* WHAT THE TASK REQUIRES
Lines that contain "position": how many are there in the listing below? Answer with a number and nothing more.
<<<<
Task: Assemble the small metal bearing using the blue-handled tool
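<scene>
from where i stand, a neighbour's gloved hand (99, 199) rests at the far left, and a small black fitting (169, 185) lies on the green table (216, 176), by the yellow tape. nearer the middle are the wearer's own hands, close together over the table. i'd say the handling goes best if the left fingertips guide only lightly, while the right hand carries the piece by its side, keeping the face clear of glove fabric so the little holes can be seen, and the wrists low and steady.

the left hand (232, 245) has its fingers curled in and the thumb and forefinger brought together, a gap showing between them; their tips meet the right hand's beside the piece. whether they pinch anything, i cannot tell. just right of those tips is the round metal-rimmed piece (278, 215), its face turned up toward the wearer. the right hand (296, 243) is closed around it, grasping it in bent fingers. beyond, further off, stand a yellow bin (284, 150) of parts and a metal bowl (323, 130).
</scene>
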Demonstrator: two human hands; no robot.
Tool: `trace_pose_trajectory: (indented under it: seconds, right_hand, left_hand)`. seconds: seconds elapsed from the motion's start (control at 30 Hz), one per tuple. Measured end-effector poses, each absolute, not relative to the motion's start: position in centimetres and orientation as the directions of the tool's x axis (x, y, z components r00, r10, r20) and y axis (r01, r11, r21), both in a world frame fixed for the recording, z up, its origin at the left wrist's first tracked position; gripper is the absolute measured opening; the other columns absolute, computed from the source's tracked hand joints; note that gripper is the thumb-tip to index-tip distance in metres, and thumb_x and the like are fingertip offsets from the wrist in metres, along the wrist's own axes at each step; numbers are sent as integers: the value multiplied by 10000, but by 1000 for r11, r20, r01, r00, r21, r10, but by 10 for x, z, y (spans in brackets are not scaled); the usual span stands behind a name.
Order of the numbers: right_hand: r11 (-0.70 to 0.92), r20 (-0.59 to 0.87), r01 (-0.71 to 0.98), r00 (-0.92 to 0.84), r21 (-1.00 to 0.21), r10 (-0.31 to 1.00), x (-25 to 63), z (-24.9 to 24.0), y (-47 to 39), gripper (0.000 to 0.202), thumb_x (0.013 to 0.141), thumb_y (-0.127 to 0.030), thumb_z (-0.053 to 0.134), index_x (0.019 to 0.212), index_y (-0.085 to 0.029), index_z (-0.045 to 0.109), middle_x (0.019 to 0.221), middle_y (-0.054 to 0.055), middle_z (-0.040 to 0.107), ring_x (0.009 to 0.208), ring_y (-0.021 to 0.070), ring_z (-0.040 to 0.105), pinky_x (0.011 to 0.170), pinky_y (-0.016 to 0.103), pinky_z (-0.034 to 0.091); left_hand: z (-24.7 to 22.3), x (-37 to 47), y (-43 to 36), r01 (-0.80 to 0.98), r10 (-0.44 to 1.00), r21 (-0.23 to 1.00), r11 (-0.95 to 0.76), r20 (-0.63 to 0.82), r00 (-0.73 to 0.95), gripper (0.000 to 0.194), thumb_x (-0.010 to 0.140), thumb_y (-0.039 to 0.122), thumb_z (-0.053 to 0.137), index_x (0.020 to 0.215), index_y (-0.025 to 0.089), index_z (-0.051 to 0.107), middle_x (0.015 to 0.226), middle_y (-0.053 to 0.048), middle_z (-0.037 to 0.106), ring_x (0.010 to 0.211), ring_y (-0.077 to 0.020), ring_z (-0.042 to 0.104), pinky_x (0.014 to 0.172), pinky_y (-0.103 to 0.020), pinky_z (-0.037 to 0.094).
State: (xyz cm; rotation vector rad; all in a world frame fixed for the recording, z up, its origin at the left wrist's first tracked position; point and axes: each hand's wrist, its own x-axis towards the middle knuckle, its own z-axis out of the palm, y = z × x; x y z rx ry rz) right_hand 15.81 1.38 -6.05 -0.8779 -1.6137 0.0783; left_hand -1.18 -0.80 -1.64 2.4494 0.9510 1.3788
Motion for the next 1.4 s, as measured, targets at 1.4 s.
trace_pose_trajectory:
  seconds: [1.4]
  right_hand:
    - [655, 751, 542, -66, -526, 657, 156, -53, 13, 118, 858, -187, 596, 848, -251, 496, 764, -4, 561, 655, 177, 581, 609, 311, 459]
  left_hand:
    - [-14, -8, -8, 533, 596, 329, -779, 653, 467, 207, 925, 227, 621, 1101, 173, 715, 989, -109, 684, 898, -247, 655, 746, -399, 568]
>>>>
* TASK RESULT
2